What you should do: Lines before the one containing "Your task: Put" are left out; copy that line and every later line through the end of the data exactly.

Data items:
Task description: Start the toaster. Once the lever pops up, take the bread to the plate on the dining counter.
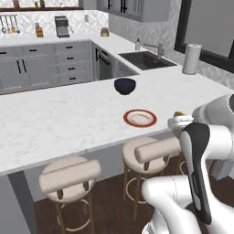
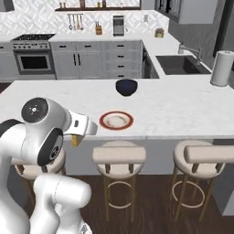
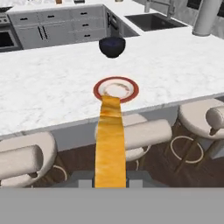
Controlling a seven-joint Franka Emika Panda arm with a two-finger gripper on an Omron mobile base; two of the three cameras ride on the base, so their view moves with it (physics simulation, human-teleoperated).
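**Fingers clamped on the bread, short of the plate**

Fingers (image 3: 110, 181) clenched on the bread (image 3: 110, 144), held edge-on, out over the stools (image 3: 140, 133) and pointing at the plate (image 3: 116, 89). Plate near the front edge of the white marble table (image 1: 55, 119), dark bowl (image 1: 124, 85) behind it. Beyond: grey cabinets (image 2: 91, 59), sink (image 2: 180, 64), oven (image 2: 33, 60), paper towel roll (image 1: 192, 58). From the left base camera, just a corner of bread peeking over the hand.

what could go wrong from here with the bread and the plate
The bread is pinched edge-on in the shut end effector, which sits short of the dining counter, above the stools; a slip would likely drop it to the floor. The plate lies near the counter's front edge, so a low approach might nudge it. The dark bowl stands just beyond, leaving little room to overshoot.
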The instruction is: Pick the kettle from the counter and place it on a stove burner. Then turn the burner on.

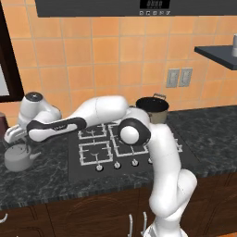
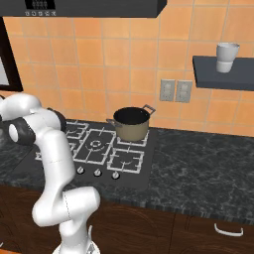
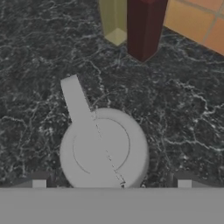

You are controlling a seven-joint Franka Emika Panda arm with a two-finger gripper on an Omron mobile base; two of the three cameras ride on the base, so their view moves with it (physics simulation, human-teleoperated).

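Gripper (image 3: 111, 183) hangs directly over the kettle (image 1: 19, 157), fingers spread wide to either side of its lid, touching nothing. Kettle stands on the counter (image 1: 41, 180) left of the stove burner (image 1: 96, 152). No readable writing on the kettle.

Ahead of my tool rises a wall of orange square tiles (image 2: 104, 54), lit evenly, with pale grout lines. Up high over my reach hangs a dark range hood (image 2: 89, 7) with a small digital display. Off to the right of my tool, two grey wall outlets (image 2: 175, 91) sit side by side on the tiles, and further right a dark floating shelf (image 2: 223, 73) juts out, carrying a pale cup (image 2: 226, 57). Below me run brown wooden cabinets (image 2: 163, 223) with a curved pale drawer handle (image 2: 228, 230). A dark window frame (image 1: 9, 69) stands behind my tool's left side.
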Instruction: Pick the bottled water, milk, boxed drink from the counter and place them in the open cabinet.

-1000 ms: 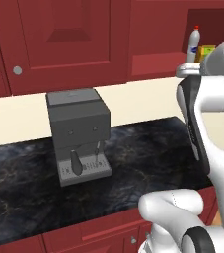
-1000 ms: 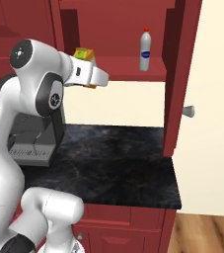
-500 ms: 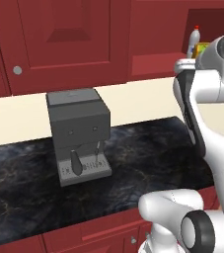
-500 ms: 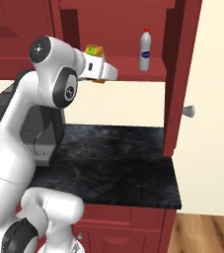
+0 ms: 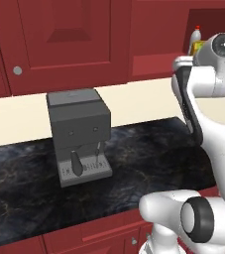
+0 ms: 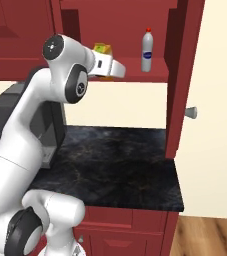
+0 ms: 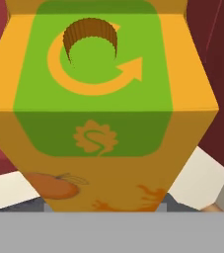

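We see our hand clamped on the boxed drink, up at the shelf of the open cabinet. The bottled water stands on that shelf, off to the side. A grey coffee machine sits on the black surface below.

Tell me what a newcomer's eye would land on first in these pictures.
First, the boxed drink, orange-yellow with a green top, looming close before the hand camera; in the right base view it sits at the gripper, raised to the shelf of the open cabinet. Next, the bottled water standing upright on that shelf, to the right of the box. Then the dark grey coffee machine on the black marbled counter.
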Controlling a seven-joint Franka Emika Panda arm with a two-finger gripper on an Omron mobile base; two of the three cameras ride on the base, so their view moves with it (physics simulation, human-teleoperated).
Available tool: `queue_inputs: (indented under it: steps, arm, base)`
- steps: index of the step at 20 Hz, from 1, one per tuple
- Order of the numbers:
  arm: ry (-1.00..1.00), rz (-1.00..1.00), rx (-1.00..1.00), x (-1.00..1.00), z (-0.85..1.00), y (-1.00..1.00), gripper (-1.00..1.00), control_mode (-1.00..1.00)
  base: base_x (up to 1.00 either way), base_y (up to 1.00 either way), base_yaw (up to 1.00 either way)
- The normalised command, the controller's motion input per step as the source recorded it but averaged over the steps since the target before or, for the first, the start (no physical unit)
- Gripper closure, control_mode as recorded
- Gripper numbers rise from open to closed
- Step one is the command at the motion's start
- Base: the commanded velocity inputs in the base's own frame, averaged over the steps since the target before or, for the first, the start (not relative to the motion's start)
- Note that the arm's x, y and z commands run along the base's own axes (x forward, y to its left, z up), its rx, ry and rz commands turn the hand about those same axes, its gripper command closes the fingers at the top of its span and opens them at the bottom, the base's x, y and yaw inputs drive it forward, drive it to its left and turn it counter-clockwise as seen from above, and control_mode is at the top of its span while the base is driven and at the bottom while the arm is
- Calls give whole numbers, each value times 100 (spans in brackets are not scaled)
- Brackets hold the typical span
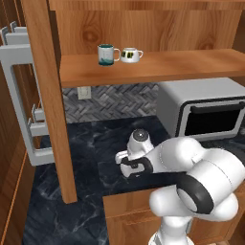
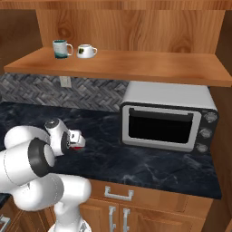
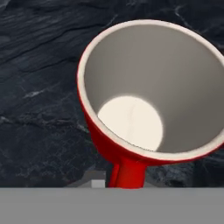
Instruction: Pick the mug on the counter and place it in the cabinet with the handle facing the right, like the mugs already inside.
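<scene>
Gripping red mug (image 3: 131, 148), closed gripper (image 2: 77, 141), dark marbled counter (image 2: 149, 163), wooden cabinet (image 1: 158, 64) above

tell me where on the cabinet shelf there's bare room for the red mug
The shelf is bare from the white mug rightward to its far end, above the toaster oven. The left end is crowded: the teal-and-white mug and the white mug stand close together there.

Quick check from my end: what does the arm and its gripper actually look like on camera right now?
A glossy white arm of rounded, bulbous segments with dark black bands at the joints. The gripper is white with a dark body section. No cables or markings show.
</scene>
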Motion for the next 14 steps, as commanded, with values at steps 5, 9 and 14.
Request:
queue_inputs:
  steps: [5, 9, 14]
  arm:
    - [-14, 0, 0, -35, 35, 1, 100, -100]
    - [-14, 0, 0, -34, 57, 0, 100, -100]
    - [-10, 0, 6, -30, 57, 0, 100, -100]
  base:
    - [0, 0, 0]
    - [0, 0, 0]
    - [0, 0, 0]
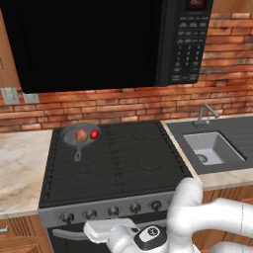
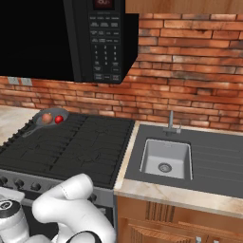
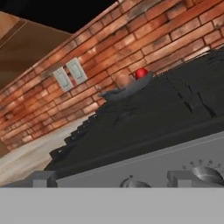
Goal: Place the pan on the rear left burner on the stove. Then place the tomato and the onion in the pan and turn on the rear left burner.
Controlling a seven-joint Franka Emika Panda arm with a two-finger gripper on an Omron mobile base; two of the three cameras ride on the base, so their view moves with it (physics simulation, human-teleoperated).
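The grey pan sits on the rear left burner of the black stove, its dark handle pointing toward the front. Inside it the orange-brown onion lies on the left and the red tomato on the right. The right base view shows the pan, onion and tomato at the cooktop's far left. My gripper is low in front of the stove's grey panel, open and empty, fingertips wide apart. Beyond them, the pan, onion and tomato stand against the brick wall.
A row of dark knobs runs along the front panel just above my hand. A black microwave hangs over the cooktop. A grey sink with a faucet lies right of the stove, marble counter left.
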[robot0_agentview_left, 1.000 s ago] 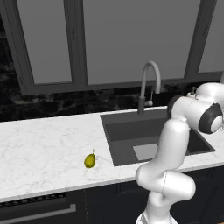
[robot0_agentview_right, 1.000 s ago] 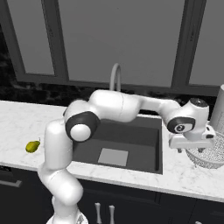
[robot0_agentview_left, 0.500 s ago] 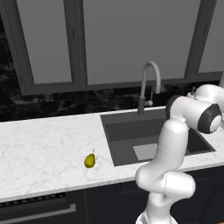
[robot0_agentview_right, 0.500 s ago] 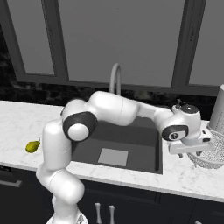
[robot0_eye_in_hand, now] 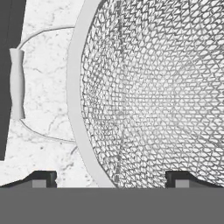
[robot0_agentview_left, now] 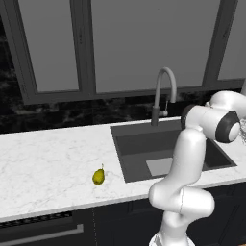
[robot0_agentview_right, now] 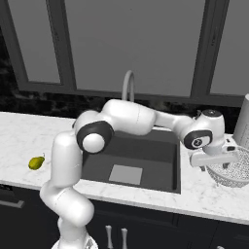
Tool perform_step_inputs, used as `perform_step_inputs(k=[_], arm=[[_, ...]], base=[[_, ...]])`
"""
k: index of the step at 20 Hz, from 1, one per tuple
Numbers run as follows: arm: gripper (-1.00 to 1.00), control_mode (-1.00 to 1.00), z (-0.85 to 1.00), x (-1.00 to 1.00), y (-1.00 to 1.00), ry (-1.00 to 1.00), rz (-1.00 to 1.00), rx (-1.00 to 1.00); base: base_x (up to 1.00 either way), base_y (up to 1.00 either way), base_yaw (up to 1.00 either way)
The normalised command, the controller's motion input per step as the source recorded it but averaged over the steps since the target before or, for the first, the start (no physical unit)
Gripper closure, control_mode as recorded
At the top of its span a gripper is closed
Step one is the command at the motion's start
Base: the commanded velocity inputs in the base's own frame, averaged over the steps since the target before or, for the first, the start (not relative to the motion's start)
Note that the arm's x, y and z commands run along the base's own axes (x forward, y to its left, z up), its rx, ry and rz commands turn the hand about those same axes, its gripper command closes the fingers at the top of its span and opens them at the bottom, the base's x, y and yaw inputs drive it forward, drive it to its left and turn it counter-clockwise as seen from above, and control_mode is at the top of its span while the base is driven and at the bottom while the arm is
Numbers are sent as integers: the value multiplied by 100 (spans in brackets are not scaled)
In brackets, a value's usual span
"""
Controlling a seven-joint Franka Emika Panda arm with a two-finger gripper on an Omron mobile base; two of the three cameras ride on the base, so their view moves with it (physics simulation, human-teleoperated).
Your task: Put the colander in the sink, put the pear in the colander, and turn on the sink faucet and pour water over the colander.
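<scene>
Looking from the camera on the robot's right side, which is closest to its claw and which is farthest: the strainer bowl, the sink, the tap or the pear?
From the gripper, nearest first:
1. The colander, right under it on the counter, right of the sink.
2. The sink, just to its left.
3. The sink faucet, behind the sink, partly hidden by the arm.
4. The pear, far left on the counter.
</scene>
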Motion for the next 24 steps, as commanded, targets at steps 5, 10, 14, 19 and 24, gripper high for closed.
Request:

Written solution:
Your task: Put the colander in the sink, put the pear in the colander, and turn on the sink faucet and pour water over the colander.
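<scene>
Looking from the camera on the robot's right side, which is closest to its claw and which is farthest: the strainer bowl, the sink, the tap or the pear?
From the gripper, nearest first:
1. The colander, right under it on the counter, right of the sink.
2. The sink, just to its left.
3. The sink faucet, behind the sink, partly hidden by the arm.
4. The pear, far left on the counter.
</scene>
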Motion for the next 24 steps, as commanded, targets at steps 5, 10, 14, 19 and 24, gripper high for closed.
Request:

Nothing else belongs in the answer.